#### [WHAT YOU ARE ASKED TO DO]
Output only the lines below from the one containing "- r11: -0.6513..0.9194" to the one containing "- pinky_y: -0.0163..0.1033", exactly as written, both ends kept.

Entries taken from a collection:
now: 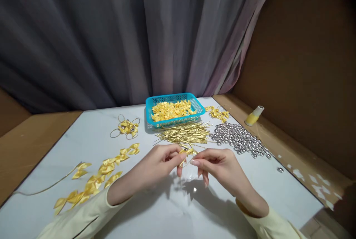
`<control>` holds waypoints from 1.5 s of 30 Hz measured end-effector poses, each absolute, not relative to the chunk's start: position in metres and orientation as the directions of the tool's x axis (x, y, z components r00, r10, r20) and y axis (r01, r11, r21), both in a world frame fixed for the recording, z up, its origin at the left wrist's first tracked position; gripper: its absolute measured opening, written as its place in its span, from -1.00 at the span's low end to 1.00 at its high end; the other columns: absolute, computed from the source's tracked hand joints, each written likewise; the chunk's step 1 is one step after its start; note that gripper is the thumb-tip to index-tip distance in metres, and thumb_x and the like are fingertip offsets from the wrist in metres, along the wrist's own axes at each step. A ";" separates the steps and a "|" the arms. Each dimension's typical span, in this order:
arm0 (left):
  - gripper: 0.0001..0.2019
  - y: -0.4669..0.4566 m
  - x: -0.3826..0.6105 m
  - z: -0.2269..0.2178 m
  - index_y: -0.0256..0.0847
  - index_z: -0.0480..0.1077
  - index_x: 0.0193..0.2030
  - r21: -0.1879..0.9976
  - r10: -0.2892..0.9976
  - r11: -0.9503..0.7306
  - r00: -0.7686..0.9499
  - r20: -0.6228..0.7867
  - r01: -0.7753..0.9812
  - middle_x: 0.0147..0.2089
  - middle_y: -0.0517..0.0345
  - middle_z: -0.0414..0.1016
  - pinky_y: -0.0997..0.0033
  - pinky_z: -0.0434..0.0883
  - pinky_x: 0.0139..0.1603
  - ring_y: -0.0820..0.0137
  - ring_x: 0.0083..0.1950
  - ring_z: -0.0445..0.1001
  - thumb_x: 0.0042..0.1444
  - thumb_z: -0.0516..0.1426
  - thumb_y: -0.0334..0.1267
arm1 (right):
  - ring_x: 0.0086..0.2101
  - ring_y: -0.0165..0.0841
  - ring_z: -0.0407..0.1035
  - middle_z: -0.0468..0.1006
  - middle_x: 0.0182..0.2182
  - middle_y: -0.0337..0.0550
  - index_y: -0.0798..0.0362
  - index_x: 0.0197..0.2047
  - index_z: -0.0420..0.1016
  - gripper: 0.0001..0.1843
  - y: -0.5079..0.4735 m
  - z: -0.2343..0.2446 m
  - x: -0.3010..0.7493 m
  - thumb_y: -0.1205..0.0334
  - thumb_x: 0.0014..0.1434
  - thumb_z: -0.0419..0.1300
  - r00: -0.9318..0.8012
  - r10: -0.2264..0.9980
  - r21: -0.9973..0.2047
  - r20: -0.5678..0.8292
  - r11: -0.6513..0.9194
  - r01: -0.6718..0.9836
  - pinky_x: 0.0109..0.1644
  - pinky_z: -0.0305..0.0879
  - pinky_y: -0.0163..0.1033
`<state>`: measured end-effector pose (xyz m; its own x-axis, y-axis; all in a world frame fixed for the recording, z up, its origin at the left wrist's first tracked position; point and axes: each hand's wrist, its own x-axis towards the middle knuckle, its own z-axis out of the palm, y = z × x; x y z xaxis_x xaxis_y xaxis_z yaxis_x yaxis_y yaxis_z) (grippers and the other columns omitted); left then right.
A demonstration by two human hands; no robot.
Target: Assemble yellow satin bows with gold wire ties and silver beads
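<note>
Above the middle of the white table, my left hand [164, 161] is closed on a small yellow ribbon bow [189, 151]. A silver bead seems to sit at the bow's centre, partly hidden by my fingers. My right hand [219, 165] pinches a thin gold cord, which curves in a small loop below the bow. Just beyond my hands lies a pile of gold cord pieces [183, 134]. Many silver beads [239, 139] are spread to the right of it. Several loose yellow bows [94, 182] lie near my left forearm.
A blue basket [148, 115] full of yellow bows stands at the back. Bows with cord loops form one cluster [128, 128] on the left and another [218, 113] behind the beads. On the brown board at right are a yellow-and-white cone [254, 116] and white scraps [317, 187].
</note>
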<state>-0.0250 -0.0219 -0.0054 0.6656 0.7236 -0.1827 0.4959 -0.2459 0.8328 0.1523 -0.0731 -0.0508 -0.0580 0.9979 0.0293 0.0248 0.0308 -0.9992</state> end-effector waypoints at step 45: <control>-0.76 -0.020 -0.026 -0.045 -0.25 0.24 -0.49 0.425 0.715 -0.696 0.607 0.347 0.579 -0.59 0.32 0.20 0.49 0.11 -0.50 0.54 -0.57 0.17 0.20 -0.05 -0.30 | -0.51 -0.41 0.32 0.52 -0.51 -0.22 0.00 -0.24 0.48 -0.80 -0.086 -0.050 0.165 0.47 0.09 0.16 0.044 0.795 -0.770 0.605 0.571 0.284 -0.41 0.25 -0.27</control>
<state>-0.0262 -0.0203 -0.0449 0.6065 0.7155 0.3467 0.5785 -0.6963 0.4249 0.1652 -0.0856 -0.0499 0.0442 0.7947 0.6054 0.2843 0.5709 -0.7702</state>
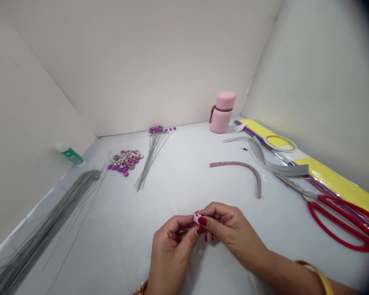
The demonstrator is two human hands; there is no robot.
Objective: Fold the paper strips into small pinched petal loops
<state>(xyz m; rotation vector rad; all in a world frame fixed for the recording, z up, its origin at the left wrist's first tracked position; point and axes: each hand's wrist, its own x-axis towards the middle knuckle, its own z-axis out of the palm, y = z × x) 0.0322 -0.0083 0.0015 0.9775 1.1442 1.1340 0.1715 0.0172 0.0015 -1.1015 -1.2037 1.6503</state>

#### [REPLY]
  - r11: -0.6513..0.9194
  - r01: -0.6718..0.9836
  - pinky_x: 0.0109..0.1644
  - pinky_z: -0.0305..0.0879
  - pinky_y: -0.0163..0.1033

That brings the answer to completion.